● **Work instructions**: Output exactly the lines from the line that has "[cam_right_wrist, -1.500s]" through the last line of the data below, with no pictures.

(Extracted data entries)
● ● ● ●
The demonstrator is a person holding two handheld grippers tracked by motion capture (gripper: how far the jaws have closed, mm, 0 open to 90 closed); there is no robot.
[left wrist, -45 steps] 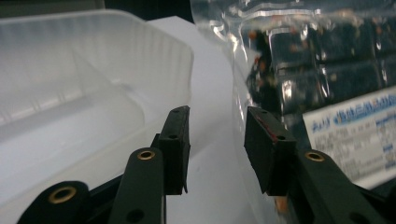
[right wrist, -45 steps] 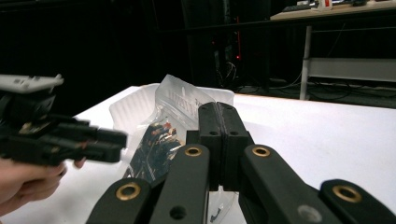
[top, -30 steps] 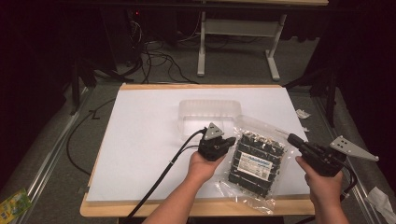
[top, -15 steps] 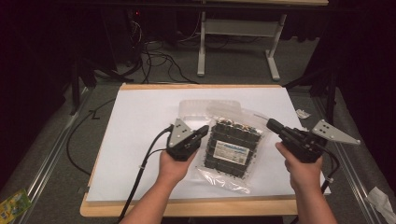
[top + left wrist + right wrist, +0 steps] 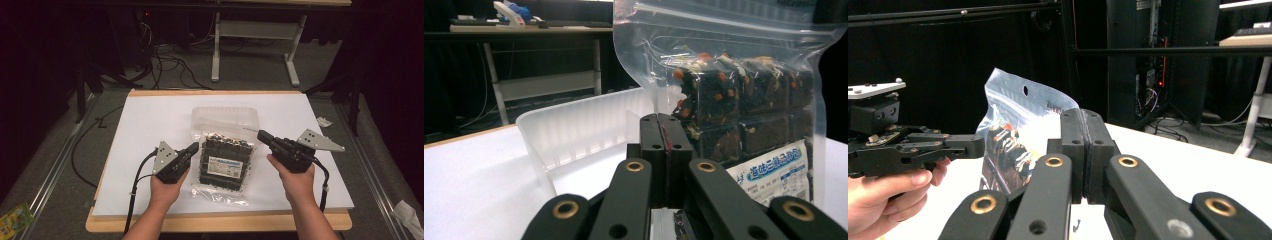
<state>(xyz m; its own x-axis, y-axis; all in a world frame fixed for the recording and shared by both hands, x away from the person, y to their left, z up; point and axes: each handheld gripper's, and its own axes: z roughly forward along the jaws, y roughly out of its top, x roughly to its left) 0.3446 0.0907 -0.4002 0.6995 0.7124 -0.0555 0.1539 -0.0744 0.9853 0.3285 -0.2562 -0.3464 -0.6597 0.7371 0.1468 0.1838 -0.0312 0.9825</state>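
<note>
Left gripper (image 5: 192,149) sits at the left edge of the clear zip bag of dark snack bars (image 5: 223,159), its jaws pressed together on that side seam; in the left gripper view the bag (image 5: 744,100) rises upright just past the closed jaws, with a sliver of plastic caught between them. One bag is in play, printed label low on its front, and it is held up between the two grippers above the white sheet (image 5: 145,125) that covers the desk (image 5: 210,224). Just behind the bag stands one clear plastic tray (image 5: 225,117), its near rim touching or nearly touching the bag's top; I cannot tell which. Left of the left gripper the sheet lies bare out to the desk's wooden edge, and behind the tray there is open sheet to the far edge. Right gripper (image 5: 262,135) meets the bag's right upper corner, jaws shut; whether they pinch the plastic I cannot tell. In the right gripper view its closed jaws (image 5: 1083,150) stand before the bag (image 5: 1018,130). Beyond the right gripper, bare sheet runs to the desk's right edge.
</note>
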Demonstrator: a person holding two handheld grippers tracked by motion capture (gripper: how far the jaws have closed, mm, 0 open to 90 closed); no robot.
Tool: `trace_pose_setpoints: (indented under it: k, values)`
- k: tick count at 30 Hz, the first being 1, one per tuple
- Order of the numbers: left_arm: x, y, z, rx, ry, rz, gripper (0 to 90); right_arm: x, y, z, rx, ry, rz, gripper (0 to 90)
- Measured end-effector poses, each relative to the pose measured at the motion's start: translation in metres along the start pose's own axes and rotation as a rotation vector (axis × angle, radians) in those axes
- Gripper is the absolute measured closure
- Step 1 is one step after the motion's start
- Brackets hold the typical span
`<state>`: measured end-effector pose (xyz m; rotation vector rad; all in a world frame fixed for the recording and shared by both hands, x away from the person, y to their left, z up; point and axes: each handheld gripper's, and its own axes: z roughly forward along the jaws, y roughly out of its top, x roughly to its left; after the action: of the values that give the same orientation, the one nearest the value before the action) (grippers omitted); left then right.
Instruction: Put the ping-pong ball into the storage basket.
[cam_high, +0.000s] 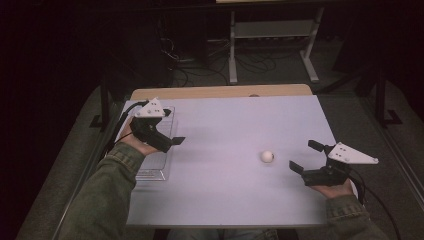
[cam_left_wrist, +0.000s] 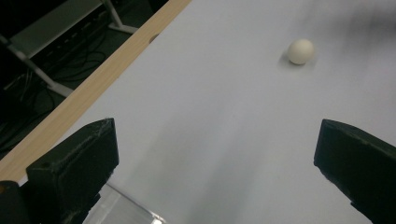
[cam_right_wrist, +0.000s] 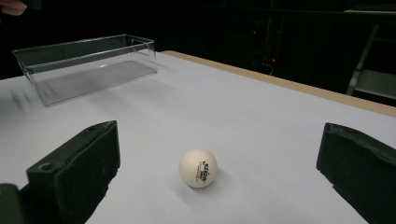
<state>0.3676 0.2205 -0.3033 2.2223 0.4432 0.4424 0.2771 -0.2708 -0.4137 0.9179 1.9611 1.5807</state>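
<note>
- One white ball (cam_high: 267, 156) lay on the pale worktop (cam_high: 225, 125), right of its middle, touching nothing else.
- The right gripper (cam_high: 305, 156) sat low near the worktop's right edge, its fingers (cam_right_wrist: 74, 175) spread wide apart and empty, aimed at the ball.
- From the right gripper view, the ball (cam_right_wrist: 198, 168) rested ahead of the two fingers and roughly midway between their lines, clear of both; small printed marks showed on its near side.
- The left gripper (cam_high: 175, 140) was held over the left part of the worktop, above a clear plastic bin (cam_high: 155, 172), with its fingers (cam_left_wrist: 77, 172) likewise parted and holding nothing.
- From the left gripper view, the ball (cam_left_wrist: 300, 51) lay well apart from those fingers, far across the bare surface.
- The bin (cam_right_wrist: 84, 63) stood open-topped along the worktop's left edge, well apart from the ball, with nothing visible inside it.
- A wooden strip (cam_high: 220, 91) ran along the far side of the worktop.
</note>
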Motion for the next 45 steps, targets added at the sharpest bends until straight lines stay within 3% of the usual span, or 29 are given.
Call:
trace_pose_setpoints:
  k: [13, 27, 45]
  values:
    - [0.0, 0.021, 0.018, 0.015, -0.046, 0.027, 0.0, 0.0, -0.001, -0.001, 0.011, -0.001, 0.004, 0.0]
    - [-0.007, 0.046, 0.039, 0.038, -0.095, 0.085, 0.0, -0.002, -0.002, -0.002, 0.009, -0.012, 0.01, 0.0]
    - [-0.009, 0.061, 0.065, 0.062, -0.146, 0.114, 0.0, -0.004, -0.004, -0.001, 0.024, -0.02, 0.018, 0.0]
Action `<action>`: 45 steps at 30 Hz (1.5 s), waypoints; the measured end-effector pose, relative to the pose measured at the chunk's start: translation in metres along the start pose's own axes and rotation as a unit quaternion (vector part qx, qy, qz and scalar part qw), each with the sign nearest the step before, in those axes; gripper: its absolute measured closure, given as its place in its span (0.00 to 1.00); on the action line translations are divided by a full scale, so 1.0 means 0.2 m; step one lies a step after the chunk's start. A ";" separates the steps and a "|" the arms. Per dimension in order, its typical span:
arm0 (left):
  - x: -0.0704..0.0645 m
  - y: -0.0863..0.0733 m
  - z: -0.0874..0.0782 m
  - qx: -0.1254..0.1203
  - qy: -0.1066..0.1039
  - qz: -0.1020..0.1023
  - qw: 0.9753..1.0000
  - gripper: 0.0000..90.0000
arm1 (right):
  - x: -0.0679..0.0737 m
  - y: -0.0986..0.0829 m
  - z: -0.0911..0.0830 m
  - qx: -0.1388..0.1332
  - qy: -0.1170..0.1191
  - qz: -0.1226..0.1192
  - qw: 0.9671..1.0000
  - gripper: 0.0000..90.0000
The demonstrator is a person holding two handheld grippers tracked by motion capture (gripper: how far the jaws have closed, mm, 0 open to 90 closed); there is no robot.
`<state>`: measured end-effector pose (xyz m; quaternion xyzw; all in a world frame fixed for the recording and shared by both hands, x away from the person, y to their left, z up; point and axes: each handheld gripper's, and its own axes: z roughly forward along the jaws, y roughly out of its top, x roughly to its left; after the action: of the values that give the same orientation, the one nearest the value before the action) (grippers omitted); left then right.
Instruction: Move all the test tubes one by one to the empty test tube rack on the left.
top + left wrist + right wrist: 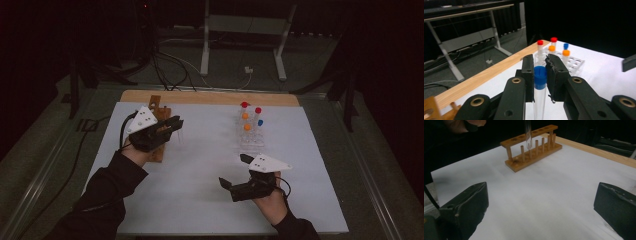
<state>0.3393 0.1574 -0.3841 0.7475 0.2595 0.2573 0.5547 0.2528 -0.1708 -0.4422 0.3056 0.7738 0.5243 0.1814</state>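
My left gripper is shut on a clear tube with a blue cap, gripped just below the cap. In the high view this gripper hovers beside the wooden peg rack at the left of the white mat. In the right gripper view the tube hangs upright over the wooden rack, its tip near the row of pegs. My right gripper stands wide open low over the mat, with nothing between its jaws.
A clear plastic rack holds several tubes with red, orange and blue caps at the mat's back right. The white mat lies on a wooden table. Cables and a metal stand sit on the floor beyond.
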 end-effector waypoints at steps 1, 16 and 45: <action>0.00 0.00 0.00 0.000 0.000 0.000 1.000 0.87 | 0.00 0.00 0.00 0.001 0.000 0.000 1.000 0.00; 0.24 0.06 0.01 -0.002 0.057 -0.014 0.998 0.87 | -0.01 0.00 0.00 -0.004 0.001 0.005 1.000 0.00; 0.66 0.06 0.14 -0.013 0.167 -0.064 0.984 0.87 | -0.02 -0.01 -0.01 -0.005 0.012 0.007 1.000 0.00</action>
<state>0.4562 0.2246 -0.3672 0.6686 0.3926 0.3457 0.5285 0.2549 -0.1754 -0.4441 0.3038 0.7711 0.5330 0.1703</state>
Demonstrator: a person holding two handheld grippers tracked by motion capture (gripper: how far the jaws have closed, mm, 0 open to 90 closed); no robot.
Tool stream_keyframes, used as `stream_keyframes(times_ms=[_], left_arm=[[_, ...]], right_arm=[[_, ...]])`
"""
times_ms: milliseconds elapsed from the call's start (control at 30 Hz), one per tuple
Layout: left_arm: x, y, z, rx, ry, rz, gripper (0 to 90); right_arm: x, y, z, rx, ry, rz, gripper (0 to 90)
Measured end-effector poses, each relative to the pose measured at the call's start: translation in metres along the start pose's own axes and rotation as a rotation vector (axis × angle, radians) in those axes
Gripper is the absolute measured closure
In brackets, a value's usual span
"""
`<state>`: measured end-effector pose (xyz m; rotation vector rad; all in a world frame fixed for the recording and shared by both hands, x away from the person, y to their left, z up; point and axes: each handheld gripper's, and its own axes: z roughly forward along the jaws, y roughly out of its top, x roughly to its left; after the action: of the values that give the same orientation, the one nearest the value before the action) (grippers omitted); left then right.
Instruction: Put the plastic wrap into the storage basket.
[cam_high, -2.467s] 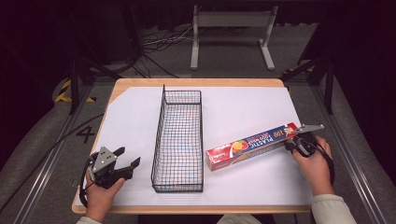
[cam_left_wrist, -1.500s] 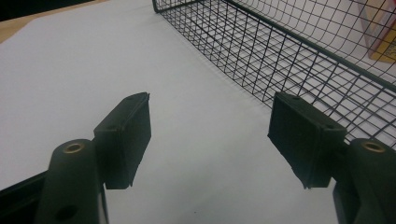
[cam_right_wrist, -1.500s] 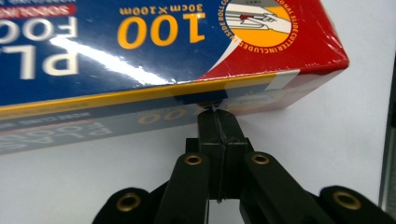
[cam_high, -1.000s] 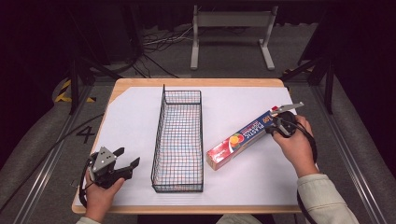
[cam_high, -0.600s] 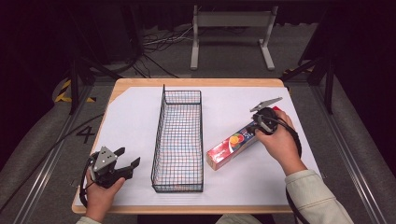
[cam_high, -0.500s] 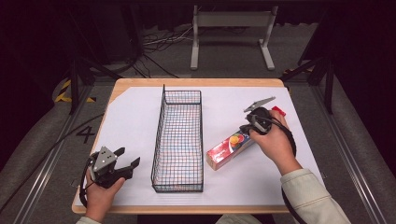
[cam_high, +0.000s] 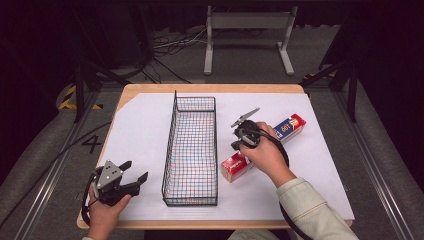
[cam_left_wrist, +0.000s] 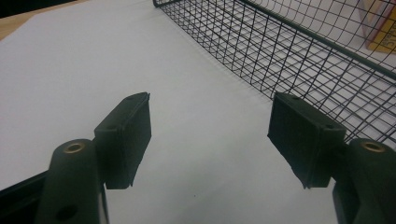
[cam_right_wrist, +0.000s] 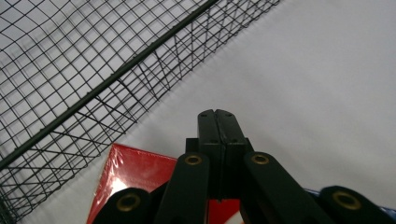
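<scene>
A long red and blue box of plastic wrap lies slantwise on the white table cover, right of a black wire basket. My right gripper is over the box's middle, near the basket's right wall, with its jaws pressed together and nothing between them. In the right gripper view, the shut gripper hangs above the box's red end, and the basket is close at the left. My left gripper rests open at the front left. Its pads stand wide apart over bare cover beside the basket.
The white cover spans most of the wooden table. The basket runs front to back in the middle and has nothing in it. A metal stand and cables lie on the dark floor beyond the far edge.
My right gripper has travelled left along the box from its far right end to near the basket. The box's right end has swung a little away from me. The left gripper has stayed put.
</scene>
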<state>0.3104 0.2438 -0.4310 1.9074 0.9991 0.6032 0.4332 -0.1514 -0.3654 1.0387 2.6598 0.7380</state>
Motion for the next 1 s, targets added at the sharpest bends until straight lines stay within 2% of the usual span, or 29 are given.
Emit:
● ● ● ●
● **Response to this exercise**:
[cam_right_wrist, -1.500s] 
[cam_high, -1.000s] 
[cam_high, -0.600s] 
[cam_high, -0.500s] 
[cam_high, +0.000s] 
[cam_left_wrist, +0.000s] 
[cam_right_wrist, +0.000s] 
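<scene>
A long red and blue box of plastic wrap lies slantwise on the white table cover, right of a black wire basket. My right gripper is over the box's middle, near the basket's right wall, with its jaws pressed together and nothing between them. In the right gripper view, the shut gripper hangs above the box's red end, and the basket is close at the left. My left gripper rests open at the front left. Its pads stand wide apart over bare cover beside the basket.
The white cover spans most of the wooden table. The basket runs front to back in the middle and has nothing in it. A metal stand and cables lie on the dark floor beyond the far edge.
My right gripper has travelled left along the box from its far right end to near the basket. The box's right end has swung a little away from me. The left gripper has stayed put.
</scene>
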<state>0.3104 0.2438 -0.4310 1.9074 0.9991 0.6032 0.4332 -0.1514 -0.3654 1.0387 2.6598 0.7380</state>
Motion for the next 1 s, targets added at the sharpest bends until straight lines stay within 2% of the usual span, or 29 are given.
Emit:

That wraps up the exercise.